### The task
Go through the listing below and state how many of its lines include "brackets". Write only that number.

*** Block opens ***

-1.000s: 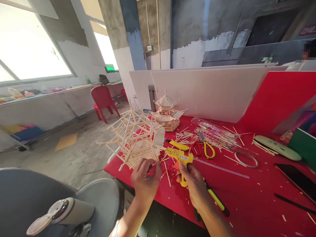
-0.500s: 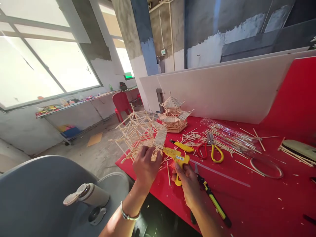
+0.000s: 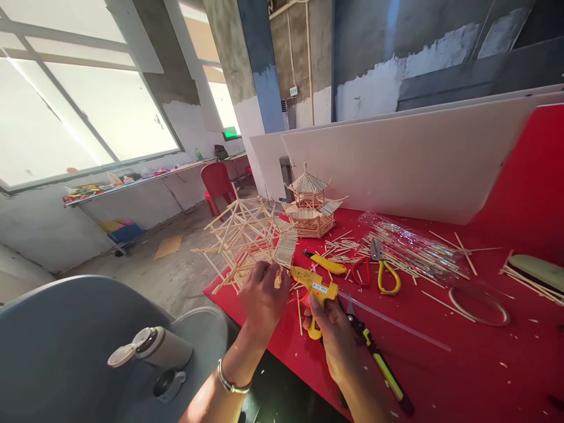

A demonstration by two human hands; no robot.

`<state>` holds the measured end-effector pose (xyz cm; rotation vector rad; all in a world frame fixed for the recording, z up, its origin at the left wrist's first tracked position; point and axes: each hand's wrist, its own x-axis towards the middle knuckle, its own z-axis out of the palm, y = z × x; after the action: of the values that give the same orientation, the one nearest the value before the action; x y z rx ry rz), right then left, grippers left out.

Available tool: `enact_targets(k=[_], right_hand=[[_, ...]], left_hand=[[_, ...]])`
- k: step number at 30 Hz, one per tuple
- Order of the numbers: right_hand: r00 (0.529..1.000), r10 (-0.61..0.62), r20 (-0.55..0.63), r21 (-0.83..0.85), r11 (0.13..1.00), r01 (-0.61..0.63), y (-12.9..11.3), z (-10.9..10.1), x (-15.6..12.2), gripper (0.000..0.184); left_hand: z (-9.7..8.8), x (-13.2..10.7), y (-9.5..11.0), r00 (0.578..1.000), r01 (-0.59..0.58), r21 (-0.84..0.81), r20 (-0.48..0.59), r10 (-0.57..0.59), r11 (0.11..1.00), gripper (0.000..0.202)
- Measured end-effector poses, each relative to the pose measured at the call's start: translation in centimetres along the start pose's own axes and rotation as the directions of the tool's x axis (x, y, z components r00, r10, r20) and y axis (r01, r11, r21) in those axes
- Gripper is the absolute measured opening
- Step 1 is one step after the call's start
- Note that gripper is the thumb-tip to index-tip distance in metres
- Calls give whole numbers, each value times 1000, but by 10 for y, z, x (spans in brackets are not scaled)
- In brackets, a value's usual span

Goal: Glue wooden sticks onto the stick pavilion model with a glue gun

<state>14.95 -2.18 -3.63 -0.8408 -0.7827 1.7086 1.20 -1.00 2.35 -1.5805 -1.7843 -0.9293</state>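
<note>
My right hand is wrapped round the handle of a yellow hot glue gun. A clear glue stick trails from the gun's back end to the right. The gun's nozzle points left, close to the fingers of my left hand, which are bent and pinched at the near side of a wooden stick pavilion frame. What those fingertips hold is hidden behind the hand. One slatted roof panel on the frame faces right. A second, roofed stick pavilion stands upright behind it.
On the red table lie a yellow utility knife, pliers with red and yellow handles, a black-and-green cutter, loose sticks and a plastic bag of sticks. A grey chair at left bears a white flask.
The view has shifted slightly. Both hands stay at nearly the same place by the frame, and the glue gun remains held with its nozzle near my left fingers.
</note>
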Motion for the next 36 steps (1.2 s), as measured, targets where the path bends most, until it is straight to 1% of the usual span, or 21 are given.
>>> enact_targets(k=[5, 11, 17, 25, 36], right_hand=[[1000, 13, -2, 6, 1000, -13, 0, -1, 0, 45], [1000, 20, 0, 12, 1000, -20, -1, -2, 0, 44], [999, 36, -26, -12, 999, -36, 0, -2, 1, 45], [1000, 18, -21, -14, 1000, -19, 0, -1, 0, 45], [1000, 17, -23, 6, 1000, -17, -3, 1, -2, 47]], left_hand=[[1, -1, 0, 1000, -3, -29, -12, 3, 1000, 8], [3, -3, 0, 998, -27, -55, -61, 23, 998, 9], [4, -3, -1, 996, -57, -75, -70, 52, 996, 9], [5, -5, -3, 997, -53, -88, -59, 48, 995, 10], [6, -8, -4, 997, -39, -96, -73, 32, 995, 12]])
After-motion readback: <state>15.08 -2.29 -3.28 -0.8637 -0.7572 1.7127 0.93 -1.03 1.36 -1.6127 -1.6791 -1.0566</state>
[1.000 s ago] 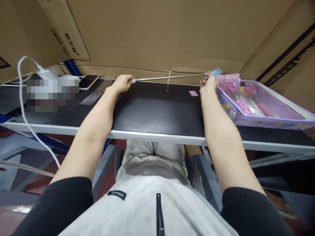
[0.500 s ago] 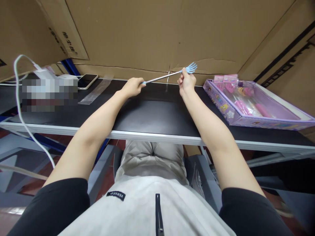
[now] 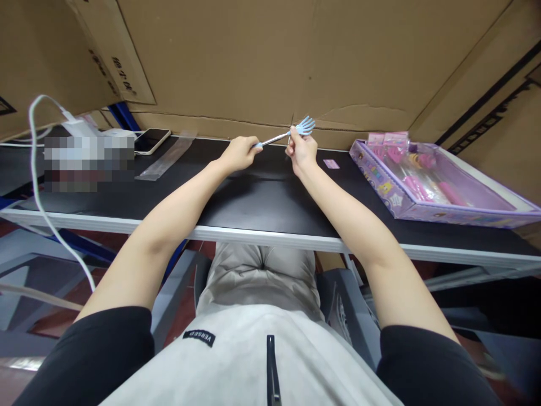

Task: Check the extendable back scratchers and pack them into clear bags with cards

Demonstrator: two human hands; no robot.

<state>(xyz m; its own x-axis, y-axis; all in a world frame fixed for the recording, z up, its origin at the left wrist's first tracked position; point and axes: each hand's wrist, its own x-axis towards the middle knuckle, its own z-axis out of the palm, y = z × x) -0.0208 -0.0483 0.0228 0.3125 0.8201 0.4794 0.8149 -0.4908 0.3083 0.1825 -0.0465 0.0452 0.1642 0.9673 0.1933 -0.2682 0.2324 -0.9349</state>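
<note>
My left hand (image 3: 242,153) and right hand (image 3: 303,150) each clasp one end of a blue-clawed scratcher (image 3: 306,126) near the table's (image 3: 270,206) far edge, and I judge it light, stiff, best gripped at those ends.

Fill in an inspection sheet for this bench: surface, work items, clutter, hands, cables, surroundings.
Surface: black tabletop, pale metal front edge.
Work items: back scratcher with blue head, held above the tabletop; open purple box holding pink packages.
Clutter: phone, clear plastic strip and small pink card on the tabletop.
Hands: left hand grips one end of the back scratcher; right hand pinches near its blue head.
Cables: white cable loops down past the front edge, at left.
Surroundings: brown cardboard behind the tabletop.
</note>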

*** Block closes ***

### Task solution
2